Brunnstrom’s Movement Therapy
- Focused on facilitating recovery through a specific sequence
- Treatment focused on the promotion of movement from reflexive to volitional (7 stages of motor recovery following onset of hemiplegia-flaccid paralysis>spastic tone> flexor>extensor synergy>coord/movement near norm,>normal)
- Early stage of recover include use of reflexes and associated reactions; pt. encouraged to think about movement and to gain control
In CVA patients (regressed to older pattern of movements)
Margaret Rood’s Approach
- Sensorimotor control is developmentally based; begins at person’s current level and progresses sequentially (PROXIMAL TO DISTAL)
- Motivation enhances purposeful movement and meaningful activties will encourage practice of desired movements
- Repetition is necessary for re-education of muscular responses
Facilitation of movements/inhibitation spasticity techniques:
-Light stroking, brushing, ice, heavy joint compression, resistance, vestibular stim, tapping / light compresion, neutral warmth, pressure on tendon insertion, slow rhytmical movement, slow stroke, rockingprolonged stretch
- reciprocal inhibition/innervation
- Co-contraction (HOLD)
- Heavy work (proximal m contract and MOVE and distal segments are FIXED)
- Skill- high level of control combined with stability and mobility (STABILIZED proximal seg while distal seg MOVE in space.
Model of Human Occupations (MOHO)
Seeks to explain how occupation is motivated, patterned, and performed.
- Addresses/emphasizes on the “3 dimensions of doing” at the participation, performance, and skills level
o Volition (motivation)
o Habituation (roles/ routines)
o Performance capacity (physical/mental abilities)
- Personal occupation choices shapes the individual.
- In order to UNDERSTAND occupations, we must understand the physical/social environments in which it takes place.
- Occupation is DYNAMIC and CONTEXT-DEPENDENT
- The environment impacts through opportunities, demands, resources, and constraints it provides
Group designed around specific roles/occupations (parenting group)-individuals can change as a result of interaction with environment (adapt and process feedback as they change)
Ecological
- Emphasizes the importance of the environment on occupational engagement
- Addresses:
o Person
o Environment (physical or social)
o Occupation or task
Ecology of Human Performance Model
- places emphasis on the interaction of the person, the activity demands, and the context. Intervention not only focuses on the skills of the person but also places emphasis on the context and the task. The model describes five strategies to address these factors:
o Establish
o Alter
o Adapt
o Prevent
o Create
Occupational Adaptation Model
3 elements:
-person,
-occupational environment, and
-interaction between the two.
-states that success in occupational performance is a result of the person’s ability to adapt with sufficient mastery to satisfy the self and others.
MASTERY
The desire for mastery is inherent, and USING MEANING OCCUPATIONS to provide a sense of mastery and competence will elicit adaptive responses.

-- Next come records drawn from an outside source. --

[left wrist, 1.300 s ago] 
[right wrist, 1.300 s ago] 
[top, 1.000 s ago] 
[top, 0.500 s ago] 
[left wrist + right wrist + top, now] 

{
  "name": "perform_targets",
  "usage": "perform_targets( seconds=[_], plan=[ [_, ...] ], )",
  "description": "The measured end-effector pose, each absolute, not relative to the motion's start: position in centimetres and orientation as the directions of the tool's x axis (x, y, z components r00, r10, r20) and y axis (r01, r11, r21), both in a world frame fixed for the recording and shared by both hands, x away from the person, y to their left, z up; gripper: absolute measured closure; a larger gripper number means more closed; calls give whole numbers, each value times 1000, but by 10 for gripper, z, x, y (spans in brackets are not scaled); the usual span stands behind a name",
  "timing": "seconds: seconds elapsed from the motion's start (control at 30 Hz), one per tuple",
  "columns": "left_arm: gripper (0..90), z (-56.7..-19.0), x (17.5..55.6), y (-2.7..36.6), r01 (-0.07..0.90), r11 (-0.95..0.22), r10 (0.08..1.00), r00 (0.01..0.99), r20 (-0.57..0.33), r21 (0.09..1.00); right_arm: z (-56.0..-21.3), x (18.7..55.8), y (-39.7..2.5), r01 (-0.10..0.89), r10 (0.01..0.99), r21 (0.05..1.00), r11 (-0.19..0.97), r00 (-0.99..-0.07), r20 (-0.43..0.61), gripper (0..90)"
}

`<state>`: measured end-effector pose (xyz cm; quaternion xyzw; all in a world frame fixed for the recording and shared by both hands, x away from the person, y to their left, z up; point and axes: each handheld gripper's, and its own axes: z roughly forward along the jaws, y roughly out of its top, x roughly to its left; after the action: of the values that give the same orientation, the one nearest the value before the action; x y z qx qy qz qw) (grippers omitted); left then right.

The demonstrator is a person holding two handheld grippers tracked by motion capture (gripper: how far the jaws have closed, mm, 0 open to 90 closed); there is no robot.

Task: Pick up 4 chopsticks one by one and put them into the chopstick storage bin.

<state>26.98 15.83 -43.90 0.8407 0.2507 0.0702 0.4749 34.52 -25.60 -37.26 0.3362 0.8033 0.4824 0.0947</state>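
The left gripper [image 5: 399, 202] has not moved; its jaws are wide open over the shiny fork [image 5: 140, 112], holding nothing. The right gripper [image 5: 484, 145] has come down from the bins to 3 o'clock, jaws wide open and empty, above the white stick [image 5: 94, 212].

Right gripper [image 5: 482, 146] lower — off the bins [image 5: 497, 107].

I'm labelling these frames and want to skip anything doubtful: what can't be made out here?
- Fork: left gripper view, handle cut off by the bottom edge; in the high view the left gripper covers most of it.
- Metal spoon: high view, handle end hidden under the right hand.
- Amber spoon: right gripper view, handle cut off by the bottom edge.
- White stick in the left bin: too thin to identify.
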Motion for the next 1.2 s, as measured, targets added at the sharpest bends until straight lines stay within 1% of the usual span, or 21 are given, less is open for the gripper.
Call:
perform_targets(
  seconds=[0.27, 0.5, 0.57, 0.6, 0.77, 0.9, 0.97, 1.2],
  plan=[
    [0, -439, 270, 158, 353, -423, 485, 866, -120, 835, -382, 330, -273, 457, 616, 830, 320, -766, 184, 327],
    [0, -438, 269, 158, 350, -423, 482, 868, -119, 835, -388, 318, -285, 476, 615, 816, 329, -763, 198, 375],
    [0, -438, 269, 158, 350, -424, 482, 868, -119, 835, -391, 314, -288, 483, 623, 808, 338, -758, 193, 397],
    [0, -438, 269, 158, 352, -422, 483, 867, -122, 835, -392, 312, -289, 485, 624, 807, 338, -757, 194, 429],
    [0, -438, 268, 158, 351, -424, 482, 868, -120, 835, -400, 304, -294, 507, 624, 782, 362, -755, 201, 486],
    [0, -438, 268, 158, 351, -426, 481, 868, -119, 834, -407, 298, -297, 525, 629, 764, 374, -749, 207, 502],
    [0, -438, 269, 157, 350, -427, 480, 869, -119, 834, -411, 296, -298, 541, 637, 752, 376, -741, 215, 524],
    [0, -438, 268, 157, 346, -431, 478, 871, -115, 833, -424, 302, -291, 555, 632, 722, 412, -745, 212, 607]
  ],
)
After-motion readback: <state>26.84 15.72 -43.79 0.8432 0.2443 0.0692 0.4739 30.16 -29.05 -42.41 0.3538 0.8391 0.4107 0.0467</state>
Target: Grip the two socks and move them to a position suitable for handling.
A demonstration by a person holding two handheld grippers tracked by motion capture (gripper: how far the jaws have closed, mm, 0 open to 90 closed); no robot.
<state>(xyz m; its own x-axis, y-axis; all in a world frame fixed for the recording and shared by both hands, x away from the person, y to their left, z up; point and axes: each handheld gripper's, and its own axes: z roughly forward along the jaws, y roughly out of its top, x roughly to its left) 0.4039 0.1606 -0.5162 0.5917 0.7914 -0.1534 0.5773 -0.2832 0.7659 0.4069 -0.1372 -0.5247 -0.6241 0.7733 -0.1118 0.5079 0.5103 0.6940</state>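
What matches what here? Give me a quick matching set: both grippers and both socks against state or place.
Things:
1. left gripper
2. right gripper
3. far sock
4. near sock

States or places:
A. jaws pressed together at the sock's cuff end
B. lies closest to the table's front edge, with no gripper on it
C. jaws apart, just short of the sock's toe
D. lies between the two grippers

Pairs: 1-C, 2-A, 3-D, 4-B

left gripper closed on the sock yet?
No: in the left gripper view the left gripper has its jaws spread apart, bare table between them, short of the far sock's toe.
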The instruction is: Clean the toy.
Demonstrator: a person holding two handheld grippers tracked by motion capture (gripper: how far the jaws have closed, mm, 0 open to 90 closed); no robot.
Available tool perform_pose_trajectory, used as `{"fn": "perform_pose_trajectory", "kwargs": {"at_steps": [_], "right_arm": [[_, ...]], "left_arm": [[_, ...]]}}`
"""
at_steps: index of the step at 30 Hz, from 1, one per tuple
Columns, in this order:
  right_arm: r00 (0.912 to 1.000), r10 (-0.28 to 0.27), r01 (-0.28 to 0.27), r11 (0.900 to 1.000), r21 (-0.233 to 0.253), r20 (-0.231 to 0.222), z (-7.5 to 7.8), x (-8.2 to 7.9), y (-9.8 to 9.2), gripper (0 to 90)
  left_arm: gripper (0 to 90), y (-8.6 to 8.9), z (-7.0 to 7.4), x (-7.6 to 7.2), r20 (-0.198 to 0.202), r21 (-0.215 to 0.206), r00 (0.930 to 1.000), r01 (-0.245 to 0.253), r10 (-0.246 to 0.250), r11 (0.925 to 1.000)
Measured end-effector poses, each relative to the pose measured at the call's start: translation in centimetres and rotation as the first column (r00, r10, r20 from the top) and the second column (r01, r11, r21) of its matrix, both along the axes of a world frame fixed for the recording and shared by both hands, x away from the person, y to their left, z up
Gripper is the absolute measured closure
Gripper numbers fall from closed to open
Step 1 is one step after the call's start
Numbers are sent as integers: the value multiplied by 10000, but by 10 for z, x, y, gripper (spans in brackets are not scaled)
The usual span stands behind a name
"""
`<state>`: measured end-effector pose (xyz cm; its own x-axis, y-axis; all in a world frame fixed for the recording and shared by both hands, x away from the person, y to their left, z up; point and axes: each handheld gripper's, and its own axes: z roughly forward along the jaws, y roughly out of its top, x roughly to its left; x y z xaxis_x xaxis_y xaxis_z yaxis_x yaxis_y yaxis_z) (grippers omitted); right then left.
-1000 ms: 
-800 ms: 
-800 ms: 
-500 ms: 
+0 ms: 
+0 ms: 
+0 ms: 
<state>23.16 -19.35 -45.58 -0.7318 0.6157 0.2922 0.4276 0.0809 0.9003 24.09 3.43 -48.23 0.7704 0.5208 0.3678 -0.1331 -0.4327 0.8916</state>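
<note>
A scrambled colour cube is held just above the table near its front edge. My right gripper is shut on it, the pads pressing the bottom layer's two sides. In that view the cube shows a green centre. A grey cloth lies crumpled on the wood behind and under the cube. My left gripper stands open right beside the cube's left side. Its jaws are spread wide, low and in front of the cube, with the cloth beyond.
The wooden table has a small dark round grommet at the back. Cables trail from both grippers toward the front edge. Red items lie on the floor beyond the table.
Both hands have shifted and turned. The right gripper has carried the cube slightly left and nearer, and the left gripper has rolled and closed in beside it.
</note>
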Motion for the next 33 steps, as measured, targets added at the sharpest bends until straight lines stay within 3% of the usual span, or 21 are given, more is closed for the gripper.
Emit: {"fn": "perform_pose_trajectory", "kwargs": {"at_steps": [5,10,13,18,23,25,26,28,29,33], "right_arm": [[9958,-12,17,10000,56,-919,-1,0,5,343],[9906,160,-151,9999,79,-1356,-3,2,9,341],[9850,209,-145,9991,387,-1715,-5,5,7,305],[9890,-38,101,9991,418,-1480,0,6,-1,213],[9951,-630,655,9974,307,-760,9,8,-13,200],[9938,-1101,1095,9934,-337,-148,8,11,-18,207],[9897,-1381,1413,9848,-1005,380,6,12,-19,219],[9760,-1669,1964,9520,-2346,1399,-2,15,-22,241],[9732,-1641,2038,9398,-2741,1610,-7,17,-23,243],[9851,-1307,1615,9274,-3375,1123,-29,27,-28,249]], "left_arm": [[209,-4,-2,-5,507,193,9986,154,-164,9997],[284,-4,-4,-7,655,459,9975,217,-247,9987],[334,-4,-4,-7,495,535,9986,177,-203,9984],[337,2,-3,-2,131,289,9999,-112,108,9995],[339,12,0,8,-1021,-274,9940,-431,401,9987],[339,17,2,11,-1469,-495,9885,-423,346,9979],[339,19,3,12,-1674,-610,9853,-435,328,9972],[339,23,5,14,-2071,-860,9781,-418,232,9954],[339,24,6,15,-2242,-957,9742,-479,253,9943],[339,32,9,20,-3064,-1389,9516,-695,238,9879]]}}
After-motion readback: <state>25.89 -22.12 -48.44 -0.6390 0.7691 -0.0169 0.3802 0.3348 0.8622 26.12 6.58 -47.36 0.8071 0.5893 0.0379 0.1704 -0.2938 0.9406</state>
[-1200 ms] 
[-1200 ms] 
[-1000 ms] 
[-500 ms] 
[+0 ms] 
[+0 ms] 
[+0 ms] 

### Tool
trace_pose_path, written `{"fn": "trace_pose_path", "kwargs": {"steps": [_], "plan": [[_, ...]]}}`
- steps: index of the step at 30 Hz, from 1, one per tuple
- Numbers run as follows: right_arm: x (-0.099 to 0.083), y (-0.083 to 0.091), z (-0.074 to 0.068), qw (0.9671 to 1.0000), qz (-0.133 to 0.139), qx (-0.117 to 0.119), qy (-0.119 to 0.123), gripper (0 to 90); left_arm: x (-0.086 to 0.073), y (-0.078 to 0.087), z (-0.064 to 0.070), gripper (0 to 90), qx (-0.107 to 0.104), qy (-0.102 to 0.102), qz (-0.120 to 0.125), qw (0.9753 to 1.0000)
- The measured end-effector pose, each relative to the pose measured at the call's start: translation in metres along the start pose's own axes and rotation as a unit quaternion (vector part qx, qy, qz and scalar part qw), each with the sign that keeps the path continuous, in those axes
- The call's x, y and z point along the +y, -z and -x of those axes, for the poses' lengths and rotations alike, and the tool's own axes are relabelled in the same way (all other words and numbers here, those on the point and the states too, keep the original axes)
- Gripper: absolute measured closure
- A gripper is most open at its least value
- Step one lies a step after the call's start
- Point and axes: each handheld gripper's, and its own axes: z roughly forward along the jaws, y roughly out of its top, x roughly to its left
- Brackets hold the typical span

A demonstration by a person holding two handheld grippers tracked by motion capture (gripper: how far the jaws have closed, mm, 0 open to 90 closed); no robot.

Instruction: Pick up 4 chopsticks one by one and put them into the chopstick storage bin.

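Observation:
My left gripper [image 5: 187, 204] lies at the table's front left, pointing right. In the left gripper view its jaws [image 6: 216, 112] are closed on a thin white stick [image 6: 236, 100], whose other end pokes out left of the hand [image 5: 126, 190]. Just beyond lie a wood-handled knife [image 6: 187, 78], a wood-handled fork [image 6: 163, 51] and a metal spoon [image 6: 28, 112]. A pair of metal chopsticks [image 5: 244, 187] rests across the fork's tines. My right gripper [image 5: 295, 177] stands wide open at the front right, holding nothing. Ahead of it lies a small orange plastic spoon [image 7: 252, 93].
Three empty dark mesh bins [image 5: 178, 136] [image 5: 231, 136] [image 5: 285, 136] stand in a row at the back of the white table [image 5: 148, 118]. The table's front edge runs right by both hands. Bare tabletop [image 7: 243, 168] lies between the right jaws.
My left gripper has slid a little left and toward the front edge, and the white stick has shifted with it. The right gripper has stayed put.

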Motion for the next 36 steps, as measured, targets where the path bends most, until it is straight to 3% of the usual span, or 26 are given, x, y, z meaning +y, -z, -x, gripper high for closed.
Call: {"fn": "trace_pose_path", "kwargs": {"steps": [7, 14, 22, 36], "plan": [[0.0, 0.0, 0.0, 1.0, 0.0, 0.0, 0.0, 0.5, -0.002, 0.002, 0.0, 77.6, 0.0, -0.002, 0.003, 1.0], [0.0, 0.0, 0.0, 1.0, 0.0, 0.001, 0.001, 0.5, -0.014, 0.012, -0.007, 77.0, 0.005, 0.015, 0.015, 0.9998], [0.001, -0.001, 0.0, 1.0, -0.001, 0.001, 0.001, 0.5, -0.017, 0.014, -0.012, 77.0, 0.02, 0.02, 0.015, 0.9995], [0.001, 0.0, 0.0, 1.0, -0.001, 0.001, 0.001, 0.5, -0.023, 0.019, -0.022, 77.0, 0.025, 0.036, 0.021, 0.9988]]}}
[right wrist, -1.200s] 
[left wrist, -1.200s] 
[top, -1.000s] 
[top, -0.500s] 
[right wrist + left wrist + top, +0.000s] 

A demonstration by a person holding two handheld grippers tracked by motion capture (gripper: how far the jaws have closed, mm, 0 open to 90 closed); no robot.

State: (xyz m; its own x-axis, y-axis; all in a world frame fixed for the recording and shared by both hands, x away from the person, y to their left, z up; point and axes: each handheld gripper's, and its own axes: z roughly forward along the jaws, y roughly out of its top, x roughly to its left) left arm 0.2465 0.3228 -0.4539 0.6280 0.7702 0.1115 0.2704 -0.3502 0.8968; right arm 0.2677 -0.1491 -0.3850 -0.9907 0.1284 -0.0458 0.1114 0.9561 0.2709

Person-Environment-Occupation
Person, environment, occupation, occupational performance
P-E-O fit!
Family centered approach
The Person-Environment-Occupation Model places equal emphasis on the environment and the occupation during the intervention.
Access potential strengths/weakness
Family System Model
Internal (family dynamics, values, beliefs) and external (insurance, employment, access to health care) factors influence family functions
Cognitive Orientation to daily Occupational Performance (CO-OP) approach
performance-based treatment approach for children and adults who experience difficulties performing the skills they want to, need to or are expected to perform
“ask, don’t tell” principle of guided discovery using CO-OP. The OTR asks rather than tells the child the sources of breakdown during performance in occupations.
Sensory Integration Approach
-Emphasizes the use of naturalistic environments for intervention.